• _What is needed_:
Which of the lines below include the word "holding"? Pull each one out.

• _Materials provided_:
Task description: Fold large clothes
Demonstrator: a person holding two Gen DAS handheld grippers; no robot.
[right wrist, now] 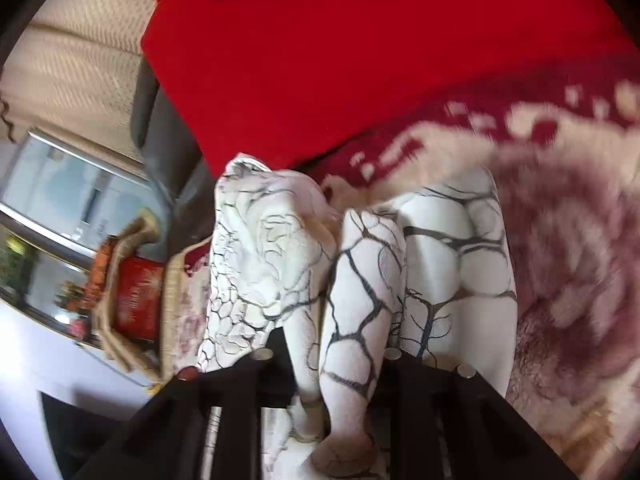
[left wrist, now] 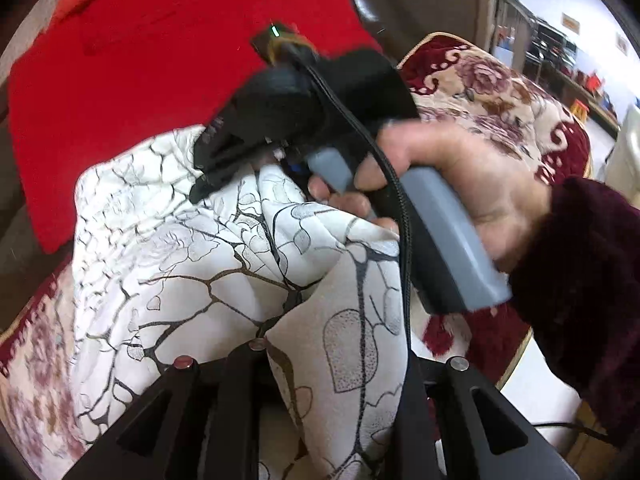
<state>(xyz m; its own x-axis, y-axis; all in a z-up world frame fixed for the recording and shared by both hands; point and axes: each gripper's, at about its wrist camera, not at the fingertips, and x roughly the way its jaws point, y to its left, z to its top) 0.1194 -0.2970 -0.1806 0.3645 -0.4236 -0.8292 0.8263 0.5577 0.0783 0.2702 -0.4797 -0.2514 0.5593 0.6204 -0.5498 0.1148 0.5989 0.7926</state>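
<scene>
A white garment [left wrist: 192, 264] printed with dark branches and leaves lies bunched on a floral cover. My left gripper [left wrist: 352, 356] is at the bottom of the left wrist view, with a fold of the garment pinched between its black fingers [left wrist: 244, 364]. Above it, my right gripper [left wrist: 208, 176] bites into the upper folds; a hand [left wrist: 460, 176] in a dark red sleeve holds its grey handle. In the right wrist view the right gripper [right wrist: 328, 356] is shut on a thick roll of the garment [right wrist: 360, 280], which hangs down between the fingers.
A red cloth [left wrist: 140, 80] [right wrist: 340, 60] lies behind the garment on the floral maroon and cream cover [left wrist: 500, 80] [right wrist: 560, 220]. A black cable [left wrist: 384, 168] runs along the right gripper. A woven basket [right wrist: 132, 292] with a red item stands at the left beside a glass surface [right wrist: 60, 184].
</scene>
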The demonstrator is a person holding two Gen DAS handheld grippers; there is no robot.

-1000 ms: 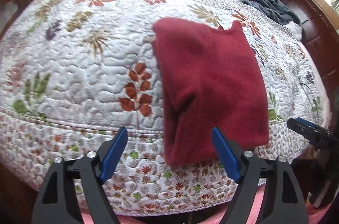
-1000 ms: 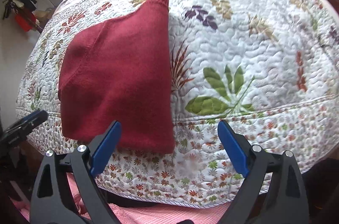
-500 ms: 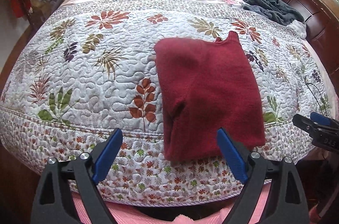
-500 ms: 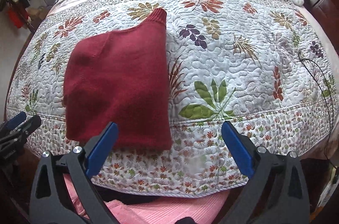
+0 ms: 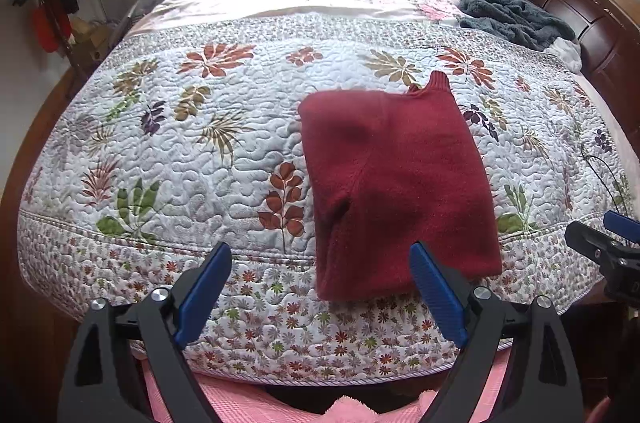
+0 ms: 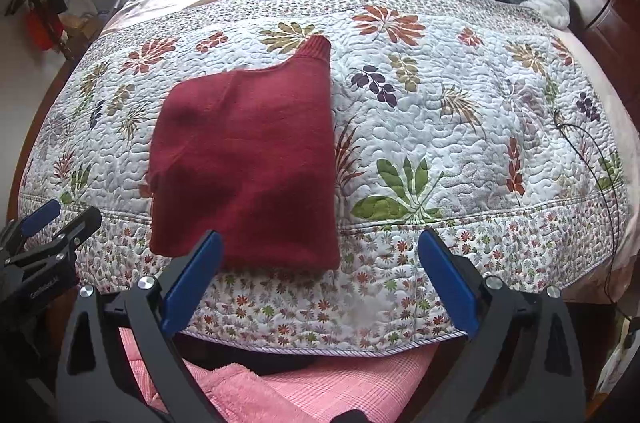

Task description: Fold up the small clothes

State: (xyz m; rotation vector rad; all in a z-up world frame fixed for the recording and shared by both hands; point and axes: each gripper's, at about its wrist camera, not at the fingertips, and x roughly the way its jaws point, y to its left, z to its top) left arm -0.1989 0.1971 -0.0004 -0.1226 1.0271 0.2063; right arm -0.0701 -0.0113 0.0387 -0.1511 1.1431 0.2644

• _Answer to this problem_:
Demonstrator: a person holding two Gen DAS handheld grippers; no robot.
The demonstrator is a person holding two Gen DAS handheld grippers; there is no robot.

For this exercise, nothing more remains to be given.